In early 1967, just when I'd turned 13, John Lennon quit the Beatles to form a band with me. I had two intense, emotional melodies that became hit songs. We toured the country, playing smaller halls, despite Lennon's fame. The small venues fit the sparer, more emotional music I had in mind. The two melodies did in fact exist; I remember one of them still, though I'm not sure it's all that intense and emotional anymore. Neither of the melodies ever got any words or became real songs. The only actual song of mine up to that point was a funny one called "Out on the Autostrada" that I’d composed at age 10 on a trip from Rome to Sicily. Its lyrics, in their entirety, were "Out on the Autostrada/We put some ham in their chowder," auto pronounced "ow-toe" in the Italian way, chowder pronounced "chow-duh" in the Boston way.

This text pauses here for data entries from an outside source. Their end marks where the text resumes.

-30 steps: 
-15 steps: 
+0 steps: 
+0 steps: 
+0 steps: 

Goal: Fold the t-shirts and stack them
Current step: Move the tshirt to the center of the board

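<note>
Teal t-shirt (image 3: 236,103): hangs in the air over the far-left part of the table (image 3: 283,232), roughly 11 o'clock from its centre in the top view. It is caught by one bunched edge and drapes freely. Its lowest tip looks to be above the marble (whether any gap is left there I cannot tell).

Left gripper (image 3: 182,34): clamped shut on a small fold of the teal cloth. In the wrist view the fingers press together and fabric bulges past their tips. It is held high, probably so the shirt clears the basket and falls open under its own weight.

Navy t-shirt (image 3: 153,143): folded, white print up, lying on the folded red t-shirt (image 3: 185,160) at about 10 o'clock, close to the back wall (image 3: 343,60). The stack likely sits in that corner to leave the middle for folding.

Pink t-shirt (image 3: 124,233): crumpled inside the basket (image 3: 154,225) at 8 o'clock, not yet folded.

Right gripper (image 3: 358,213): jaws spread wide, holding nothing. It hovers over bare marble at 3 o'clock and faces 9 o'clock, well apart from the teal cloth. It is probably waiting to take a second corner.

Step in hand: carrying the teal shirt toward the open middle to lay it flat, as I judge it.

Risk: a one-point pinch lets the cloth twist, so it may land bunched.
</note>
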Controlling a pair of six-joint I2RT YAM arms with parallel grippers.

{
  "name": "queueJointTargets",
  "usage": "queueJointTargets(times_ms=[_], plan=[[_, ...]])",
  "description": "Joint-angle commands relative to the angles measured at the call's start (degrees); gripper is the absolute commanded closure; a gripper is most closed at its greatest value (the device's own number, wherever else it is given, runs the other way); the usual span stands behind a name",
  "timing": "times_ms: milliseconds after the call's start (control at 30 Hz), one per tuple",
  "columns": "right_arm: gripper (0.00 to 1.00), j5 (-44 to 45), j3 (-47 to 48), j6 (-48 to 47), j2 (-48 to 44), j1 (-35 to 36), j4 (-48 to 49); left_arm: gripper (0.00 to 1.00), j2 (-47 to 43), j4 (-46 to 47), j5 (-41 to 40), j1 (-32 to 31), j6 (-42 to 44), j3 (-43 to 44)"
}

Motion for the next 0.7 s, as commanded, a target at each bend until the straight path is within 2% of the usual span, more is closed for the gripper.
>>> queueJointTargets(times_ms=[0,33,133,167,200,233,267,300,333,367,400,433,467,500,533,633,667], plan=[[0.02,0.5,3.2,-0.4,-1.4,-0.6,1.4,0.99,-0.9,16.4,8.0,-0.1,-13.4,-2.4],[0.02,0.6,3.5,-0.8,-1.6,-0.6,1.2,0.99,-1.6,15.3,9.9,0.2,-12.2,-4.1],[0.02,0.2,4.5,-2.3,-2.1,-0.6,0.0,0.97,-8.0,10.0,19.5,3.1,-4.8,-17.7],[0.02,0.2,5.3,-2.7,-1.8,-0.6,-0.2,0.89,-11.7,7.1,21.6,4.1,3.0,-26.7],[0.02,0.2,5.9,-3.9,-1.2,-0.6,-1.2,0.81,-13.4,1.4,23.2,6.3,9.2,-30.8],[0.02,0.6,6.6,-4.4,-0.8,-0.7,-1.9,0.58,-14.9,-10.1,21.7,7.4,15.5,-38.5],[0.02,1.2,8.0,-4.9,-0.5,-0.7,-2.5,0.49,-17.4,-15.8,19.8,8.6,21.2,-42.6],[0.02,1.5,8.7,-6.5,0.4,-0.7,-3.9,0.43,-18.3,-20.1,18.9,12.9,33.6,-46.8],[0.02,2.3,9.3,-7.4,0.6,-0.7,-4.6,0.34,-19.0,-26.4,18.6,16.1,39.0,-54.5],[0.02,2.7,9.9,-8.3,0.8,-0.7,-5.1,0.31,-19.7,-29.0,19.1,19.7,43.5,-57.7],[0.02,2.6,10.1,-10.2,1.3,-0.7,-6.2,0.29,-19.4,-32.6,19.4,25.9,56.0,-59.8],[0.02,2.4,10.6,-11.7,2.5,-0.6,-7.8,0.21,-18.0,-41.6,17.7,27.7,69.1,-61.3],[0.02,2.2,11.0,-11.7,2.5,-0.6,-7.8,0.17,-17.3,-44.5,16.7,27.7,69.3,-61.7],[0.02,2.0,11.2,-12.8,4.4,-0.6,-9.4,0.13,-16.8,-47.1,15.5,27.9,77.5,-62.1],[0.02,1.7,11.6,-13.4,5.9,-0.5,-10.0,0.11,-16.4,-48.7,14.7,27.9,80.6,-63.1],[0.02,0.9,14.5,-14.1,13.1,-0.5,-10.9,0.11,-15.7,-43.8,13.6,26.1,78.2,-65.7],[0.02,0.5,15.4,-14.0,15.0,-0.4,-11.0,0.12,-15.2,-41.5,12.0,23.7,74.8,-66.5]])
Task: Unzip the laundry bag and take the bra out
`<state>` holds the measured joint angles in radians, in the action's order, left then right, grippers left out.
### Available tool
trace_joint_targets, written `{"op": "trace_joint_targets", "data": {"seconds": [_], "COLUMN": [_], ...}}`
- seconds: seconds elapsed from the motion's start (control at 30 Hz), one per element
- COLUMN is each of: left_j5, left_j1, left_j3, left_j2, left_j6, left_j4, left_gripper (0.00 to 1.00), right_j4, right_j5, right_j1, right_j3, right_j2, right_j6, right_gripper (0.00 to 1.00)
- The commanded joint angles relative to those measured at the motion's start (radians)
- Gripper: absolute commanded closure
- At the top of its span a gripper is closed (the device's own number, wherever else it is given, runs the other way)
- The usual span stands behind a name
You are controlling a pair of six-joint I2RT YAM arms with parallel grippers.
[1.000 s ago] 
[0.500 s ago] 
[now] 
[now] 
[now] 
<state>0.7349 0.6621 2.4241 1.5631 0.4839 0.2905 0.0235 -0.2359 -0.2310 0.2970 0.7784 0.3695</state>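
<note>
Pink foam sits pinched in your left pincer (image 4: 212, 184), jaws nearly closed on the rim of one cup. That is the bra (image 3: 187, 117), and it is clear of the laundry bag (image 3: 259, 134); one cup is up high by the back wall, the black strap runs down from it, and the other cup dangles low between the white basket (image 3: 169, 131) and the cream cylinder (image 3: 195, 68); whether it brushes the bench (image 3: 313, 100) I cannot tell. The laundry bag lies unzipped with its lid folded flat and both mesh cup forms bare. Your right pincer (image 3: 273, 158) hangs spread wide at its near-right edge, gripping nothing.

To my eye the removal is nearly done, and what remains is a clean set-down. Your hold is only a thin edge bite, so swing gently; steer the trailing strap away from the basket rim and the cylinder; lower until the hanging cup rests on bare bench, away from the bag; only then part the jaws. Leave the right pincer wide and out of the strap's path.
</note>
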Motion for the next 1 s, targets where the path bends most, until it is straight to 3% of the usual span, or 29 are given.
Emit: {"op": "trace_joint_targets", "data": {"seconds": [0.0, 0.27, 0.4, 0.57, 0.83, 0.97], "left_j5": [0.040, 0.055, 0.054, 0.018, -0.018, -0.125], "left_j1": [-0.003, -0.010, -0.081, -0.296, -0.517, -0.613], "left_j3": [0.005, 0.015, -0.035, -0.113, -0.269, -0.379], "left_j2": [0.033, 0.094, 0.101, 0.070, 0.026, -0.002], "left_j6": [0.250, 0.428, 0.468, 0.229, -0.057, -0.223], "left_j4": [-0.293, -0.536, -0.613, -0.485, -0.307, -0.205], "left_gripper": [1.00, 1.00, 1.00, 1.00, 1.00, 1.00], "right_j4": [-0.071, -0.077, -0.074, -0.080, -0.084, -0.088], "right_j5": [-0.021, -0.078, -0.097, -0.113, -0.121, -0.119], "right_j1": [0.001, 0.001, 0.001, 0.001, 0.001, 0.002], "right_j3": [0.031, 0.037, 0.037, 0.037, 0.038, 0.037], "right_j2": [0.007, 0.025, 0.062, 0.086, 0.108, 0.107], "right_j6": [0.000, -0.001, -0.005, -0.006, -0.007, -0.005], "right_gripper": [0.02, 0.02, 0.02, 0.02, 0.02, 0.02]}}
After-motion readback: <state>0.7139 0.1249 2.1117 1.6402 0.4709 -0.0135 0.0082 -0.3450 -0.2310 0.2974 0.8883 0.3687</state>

I don't distinctly remember the bands I put together right after the Lennon one. I'm sure there were many. I do remember that at age 16 I briefly had a band with Grace Slick. Grace was a goddess to me at the time, though a very scary one. Lots of male rock stars were up on my wall. She was the only woman among them. I was in awe of her and completely infatuated but very intimidated too. "Either go away or go all the way in" really unnerved me. She was beautiful, but I don't know how much I was attracted to her. I almost never have sex fantasies about stars, anyway. I prefer people I know. I had a masturbation daydream about Grace, once, that eventually succeeded, but it was work. I kept picturing her hard unblinking stare; I didn't know if she'd relent to actually liking me. Maybe if I were to meet the real Grace — loud, emotional ex-drunk that she's supposed to be — my fantasy life with her would improve.

After the Grace band, I was the star )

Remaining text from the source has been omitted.